“I've Got You Under My Skin”
April 2007 | Iyyar 5767
This week’s parashah presents a number of conditions that, in ancient times, were seen to render a person “tamei,” a word usually translated as “contaminated” or “impure.”
Particularly puzzling is the case of the metzora, a person suffering from the mysterious skin disease of tzara’at (which will later afflict Miriam when she speaks of Moses in a dishonoring way). A person so diagnosed by the priest would be required to go into a kind of mourning, tearing her clothing, shaving her head, and calling out, “Tamei, tamei, contaminated, contaminated!” He or she would be sent to dwell in isolation outside the camp until the affliction resolved itself. A priestly purification ritual would mark the person’s reintegration into the community.
The great modern Torah commentator Nehama Leibowitz poses the question: why, when there are so many physical and spiritual challenges in life, does Torah make a point of teaching us how to combat this particular disease? As the beginning of an answer, Professor Leibowitz cites Midrash emphasizing that, in each suspected case of tzara’at, there is a waiting period of seven days, from initial signs to diagnosis.

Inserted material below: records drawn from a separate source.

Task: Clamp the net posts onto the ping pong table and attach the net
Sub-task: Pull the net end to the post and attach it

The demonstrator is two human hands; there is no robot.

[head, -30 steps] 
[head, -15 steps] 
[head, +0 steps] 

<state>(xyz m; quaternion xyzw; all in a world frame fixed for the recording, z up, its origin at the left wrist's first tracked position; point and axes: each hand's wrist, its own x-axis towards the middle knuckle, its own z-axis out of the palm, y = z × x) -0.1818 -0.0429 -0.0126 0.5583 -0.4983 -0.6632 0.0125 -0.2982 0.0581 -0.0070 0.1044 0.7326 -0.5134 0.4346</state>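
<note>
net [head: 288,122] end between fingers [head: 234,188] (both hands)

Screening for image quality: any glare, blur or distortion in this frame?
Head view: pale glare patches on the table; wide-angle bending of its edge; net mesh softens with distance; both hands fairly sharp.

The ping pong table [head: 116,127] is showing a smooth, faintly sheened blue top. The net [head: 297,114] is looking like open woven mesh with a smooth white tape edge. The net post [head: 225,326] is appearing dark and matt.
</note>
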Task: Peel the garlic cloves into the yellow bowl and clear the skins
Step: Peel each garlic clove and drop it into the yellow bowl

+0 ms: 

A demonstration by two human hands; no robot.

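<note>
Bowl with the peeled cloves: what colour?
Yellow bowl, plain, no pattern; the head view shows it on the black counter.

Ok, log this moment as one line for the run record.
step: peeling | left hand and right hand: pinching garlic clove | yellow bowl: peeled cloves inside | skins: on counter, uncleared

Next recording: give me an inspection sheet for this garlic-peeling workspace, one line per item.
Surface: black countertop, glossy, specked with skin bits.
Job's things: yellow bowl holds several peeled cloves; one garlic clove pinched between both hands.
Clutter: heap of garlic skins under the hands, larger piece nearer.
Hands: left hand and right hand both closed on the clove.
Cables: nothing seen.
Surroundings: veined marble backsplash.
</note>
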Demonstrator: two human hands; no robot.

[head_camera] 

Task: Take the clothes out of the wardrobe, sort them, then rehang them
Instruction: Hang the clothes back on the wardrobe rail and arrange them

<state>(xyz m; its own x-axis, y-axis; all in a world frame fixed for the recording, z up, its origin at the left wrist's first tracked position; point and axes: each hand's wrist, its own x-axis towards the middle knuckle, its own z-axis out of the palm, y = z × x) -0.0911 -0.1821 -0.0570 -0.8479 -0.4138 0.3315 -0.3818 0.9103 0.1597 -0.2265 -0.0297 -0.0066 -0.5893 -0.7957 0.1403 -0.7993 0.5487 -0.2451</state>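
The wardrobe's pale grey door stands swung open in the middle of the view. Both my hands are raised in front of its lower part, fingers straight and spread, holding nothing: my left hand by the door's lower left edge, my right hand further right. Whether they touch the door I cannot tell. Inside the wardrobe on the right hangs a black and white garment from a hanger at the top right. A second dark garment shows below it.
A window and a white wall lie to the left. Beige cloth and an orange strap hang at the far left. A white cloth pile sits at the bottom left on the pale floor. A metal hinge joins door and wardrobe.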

The rabbinic commentators interpret this gradual, progressive onset as a sign of Divine grace; through these symptoms, a person is being put on notice by HaShem that he is out of balance. More specifically, the Sages point to the word metzora as a contraction of “motzi ra,” a person who “brings out the bad,” by speaking ill of another. They interpret the swellings, scabs, or shiny patches embossed upon the skin as physical manifestations of spiritual imbalance and ethical failure.
How is tzara’at cured? Torah tells us only that the sufferer is to be quarantined, sent into isolation. But we’re not told what the metzora does out there, beyond the pale of communal life. Does she fast and pray, weep and repent, take homeopathics, soak in Aveeno baths, use ointments and salves, do yoga? Or does she simply sit quietly, watch the changing light, listen to the wind, and wait for a sea change?

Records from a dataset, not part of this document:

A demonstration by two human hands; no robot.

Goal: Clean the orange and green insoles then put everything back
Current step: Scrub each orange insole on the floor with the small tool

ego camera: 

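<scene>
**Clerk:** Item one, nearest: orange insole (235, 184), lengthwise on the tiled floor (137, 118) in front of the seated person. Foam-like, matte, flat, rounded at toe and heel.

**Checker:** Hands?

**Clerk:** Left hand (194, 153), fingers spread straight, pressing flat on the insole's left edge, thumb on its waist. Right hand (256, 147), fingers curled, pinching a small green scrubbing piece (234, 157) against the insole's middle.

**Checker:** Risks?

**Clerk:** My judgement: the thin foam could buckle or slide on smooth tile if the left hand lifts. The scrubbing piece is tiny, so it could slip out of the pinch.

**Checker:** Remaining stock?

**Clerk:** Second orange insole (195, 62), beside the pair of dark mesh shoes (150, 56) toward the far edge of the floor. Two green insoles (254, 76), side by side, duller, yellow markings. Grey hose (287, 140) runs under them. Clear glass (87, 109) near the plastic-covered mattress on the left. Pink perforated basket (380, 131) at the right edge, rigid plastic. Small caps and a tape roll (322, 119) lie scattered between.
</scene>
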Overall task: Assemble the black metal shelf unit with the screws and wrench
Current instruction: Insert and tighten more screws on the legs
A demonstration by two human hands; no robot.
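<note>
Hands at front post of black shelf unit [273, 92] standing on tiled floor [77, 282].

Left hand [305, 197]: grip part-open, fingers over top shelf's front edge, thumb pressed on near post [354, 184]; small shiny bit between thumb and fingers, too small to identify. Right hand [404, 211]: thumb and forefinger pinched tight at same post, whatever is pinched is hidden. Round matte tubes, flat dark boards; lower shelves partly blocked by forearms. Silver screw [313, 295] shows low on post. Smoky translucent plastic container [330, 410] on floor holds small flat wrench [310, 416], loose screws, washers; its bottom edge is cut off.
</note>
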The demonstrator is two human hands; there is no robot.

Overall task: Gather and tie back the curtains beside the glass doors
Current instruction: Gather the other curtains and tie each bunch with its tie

I find it significant Torah’s prescription for a disease that disturbs the integrity of skin is separation. Skin itself is both a separator and a connector. Like clothing, vessels, and houses, each of which could also become infected with tzara’at, skin serves as a defining boundary, differentiating inner from outer. In my experience, the everyday stresses of familial relationships, raising children, earning a living, and participating in community life often compromise our boundaries. When I’m flooded with information, when I’ve ingested more food or imagery or emotions than my systems can process, both my physical and my energetic skins express the distress. I become “thin-skinned,” “leaky,” irritable, more likely to lash out at a loved one or to dishonor or simply ignore my fellow beings. I can’t distinguish what’s emotionally mine from what belongs to others. I become tamei, cut off from the sacredness of life.

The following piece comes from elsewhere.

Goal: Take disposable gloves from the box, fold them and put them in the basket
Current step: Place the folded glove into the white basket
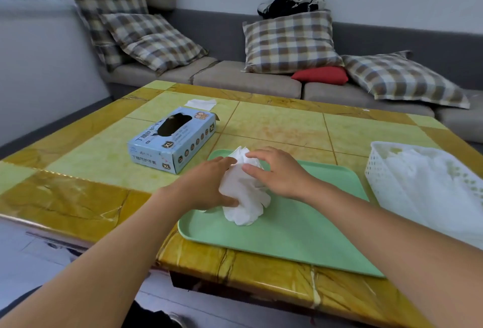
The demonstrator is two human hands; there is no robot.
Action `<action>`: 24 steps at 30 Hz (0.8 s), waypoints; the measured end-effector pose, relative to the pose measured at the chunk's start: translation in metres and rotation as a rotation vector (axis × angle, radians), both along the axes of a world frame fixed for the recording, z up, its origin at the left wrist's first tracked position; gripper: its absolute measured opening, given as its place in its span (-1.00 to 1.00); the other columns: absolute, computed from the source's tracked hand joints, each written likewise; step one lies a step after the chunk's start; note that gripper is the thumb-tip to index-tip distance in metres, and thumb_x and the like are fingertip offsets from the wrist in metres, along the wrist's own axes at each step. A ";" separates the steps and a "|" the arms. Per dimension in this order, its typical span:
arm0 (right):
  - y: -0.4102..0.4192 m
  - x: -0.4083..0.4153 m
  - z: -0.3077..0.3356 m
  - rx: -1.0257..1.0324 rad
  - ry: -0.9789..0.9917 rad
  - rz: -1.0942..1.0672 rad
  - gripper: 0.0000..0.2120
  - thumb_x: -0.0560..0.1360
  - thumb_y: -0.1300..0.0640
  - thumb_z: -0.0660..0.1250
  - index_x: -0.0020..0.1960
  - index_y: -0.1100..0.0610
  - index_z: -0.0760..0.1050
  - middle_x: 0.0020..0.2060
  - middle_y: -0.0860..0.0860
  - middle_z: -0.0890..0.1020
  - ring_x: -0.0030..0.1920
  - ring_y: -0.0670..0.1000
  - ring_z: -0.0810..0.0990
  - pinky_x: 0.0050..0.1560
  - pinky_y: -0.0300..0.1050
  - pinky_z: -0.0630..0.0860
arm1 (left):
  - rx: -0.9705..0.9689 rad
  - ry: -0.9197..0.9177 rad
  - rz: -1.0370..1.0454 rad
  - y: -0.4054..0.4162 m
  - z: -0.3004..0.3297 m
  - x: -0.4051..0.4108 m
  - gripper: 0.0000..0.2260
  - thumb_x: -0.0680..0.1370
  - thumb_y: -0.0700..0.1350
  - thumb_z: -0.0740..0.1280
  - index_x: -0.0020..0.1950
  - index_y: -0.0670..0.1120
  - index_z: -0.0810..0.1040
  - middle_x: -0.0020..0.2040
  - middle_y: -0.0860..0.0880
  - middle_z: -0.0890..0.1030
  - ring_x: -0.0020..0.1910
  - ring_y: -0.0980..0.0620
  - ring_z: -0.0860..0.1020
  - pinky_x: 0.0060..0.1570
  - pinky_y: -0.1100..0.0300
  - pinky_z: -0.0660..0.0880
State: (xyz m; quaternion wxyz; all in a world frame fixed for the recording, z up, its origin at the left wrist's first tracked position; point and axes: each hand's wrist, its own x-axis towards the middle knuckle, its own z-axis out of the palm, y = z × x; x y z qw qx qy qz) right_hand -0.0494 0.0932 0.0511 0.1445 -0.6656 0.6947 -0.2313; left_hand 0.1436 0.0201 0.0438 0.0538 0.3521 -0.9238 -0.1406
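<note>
Both forearms reach in from the lower frame; left hand and right hand hold the crumpled white glove on the green tray, mid-frame. Finger grip unclear, probably pinching. Risk: slippery film springs open before reaching basket, right edge.

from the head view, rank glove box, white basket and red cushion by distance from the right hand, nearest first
From the right hand:
1. glove box, on the table to its left; white basket, on the table to its right. These two are too close to call.
2. red cushion, behind on the sofa.
</note>
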 end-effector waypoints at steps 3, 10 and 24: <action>-0.018 0.010 0.001 0.097 0.092 -0.003 -0.61 0.64 -0.11 0.21 0.38 0.02 0.52 0.32 0.05 0.58 0.30 0.11 0.52 0.31 0.01 0.45 | -0.006 -0.012 -0.017 0.000 0.003 -0.014 -0.15 0.36 0.17 0.57 0.55 0.07 0.24 0.37 0.08 0.43 0.27 0.01 0.46 0.18 0.09 0.45; -0.022 0.007 0.010 0.045 0.216 -0.073 -0.64 0.51 0.06 0.42 -0.42 -0.01 0.42 -0.37 -0.04 0.54 -0.26 0.10 0.55 -0.35 -0.15 0.29 | 0.038 -0.044 0.034 -0.006 -0.004 -0.027 -0.06 0.33 0.22 0.57 0.56 0.02 0.17 0.40 0.04 0.36 0.31 -0.01 0.42 0.21 0.09 0.44; 0.060 -0.055 0.037 -0.009 -0.664 -0.128 -0.87 0.59 0.15 0.39 -0.13 0.14 0.57 -0.04 0.00 0.66 -0.23 -0.13 0.60 0.07 0.11 0.64 | 0.181 -0.035 0.046 -0.011 0.018 -0.025 0.01 0.21 0.17 0.66 0.52 0.20 0.17 0.36 0.10 0.33 0.20 0.08 0.40 0.31 0.06 0.42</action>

At such times, the most useful spiritual practice I’ve yet found is to declare myself “contaminated!” and to remove myself to a space mikhutz la’makhaneh, outside the camp, whether for an hour’s hike in Wildcat Canyon or a several-day-long silent retreat. I rest the faculty of speech that can be so abused and give my “skins” the opportunity to regenerate themselves. Sometimes knowing when to exit, when to absent oneself, is the most spiritually powerful action one can take. Perhaps this is the deep torah of the metzora: that when our boundaries become leaky and compromised, it’s the Divine Presence, woven into our very structure (“…v’shokhanti b’tokham,” ..”and I will dwell within them”), that bubbles to the surface, from under our skins, guiding us onto the path of retreat and purification.